Records ->
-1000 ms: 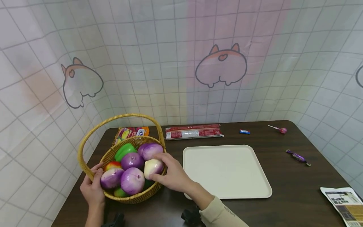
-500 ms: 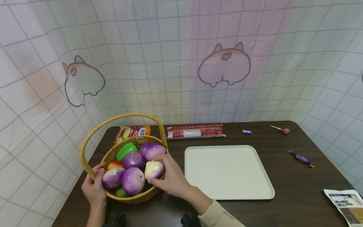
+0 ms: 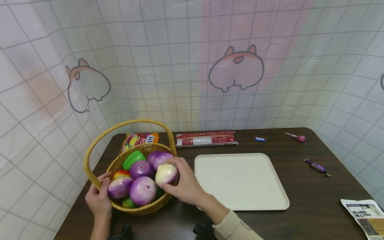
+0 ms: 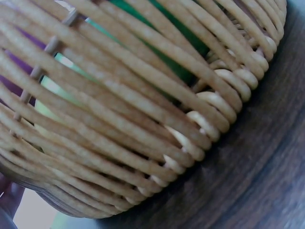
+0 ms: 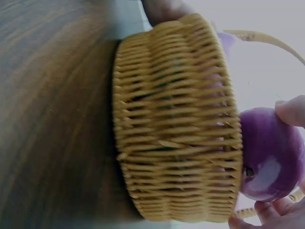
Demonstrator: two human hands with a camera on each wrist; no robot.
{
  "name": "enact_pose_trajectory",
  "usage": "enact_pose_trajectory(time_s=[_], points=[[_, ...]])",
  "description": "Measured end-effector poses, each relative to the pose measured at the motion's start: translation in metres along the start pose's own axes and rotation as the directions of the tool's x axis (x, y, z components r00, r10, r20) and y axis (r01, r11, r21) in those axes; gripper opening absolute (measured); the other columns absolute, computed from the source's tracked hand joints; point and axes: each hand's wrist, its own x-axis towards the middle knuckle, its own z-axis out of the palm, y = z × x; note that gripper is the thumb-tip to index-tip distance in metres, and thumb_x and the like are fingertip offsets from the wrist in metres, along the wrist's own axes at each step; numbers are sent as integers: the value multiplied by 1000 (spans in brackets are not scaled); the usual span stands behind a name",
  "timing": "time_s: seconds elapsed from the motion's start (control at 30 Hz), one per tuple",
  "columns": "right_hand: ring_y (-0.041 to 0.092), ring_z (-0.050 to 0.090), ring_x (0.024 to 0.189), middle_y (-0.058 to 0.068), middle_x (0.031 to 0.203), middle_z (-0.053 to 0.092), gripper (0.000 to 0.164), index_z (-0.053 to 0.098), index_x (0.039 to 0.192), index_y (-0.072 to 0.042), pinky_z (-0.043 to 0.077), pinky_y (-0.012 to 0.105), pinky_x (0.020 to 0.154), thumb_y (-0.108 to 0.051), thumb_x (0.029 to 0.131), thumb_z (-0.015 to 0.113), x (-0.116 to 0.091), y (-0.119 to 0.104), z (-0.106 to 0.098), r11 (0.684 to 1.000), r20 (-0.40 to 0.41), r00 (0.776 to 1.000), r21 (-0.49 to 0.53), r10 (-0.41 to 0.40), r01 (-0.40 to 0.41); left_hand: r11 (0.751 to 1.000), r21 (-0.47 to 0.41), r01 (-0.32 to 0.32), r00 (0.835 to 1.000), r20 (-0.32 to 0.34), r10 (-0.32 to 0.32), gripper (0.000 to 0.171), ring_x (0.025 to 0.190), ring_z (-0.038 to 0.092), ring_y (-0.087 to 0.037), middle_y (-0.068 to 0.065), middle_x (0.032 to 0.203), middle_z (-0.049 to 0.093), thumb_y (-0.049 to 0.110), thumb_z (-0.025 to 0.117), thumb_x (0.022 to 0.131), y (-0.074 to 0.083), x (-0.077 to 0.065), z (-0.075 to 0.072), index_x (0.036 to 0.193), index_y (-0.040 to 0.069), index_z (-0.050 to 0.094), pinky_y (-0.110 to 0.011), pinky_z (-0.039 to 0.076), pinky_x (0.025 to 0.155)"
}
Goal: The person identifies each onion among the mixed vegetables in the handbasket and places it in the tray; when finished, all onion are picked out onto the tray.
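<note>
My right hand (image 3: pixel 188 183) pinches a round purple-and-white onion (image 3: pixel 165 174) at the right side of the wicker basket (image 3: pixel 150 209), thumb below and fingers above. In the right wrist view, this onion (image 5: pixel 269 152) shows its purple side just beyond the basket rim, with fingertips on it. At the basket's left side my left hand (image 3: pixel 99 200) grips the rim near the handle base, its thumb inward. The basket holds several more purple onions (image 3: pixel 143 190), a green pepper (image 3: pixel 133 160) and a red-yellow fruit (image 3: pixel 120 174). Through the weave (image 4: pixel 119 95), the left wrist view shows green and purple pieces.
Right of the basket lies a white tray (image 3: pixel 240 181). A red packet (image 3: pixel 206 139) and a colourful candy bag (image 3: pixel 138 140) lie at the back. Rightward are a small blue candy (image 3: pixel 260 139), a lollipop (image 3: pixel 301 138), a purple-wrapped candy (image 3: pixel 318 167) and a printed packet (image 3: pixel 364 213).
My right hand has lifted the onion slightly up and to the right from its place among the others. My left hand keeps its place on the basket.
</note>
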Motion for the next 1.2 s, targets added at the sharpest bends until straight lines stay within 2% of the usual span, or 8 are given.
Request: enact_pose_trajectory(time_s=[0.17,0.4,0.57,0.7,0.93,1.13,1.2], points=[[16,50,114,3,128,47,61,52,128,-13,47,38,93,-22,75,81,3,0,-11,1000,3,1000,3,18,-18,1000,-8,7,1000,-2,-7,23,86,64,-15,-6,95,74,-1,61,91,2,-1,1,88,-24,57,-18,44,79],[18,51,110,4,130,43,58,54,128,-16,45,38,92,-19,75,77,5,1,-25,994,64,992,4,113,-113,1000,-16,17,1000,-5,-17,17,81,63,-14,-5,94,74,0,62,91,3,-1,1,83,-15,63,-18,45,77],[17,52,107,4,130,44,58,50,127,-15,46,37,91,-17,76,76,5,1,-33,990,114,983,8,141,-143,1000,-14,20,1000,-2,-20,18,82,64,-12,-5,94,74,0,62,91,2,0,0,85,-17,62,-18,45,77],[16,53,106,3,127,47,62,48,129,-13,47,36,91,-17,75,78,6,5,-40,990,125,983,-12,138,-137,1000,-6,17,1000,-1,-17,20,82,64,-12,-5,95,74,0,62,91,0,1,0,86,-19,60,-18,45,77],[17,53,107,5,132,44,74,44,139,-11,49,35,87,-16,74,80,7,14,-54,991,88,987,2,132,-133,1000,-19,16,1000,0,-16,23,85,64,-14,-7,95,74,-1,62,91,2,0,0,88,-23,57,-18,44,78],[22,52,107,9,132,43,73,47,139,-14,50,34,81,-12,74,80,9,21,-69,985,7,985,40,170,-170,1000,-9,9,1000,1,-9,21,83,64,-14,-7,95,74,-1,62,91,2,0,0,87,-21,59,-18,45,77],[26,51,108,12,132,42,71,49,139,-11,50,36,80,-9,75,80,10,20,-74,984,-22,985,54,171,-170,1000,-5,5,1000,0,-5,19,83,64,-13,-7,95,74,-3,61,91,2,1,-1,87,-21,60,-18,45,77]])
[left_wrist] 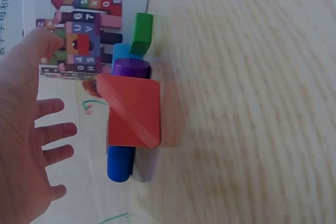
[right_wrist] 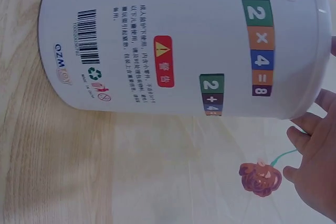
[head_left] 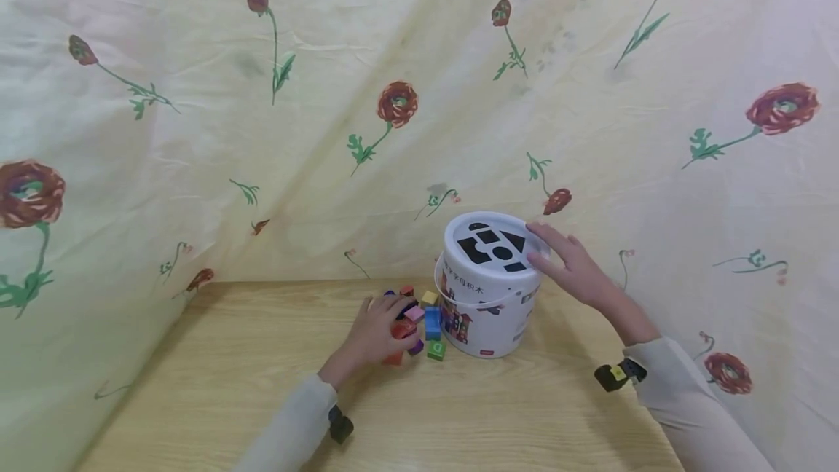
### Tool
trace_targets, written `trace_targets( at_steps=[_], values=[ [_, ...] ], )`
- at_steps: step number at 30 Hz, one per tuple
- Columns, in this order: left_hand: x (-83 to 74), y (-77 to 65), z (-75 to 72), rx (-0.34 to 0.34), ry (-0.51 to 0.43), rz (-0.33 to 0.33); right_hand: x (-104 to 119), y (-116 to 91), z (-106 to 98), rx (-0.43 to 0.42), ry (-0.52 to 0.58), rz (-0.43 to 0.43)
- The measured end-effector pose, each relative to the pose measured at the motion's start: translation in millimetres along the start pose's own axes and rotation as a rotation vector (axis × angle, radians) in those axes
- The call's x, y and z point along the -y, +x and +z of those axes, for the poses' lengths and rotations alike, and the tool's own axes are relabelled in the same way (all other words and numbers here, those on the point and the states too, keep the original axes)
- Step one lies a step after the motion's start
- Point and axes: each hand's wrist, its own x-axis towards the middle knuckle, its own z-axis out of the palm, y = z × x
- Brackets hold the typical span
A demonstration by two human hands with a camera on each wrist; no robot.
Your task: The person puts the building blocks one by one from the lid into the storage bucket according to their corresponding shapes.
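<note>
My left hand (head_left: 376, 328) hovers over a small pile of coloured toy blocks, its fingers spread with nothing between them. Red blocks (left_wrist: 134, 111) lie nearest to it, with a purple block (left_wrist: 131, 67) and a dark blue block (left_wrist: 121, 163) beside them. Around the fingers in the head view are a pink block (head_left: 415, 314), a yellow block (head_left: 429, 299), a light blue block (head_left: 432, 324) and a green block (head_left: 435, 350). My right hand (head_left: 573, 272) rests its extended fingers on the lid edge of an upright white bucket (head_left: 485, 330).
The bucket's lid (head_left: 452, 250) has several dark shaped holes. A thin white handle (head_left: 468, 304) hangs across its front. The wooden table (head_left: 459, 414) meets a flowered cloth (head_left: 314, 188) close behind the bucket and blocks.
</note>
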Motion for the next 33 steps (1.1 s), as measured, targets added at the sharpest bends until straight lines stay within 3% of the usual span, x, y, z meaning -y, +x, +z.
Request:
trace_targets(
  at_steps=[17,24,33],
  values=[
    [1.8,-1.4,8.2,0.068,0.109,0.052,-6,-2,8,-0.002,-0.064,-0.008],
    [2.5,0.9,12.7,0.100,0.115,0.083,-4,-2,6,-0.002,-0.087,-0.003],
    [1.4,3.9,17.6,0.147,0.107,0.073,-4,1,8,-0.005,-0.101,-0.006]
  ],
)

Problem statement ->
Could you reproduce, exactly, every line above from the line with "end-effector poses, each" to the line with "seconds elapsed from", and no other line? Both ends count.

The answer ->
  "description": "Measured end-effector poses, each relative to the pose measured at the motion's start: translation in metres along the start pose's own axes and rotation as the directions of the tool's x axis (x, y, z components r00, r10, r20) and y axis (r01, r11, r21) in those axes; gripper opening absolute (measured); the other columns absolute, computed from the source's tracked hand joints; point and axes: each hand's wrist, its own x-axis towards the middle knuckle, its own z-axis out of the palm, y = z × x; note that gripper is the thumb-tip to index-tip distance in metres, and thumb_x and the like are fingertip offsets from the wrist in metres, along the wrist's own axes at each step; numbers are sent as integers: the value multiplied by 1000 (spans in brackets are not scaled); the usual span stands behind a name",
  "timing": "time_s: seconds elapsed from the motion's start (control at 30 Hz), one per tuple",

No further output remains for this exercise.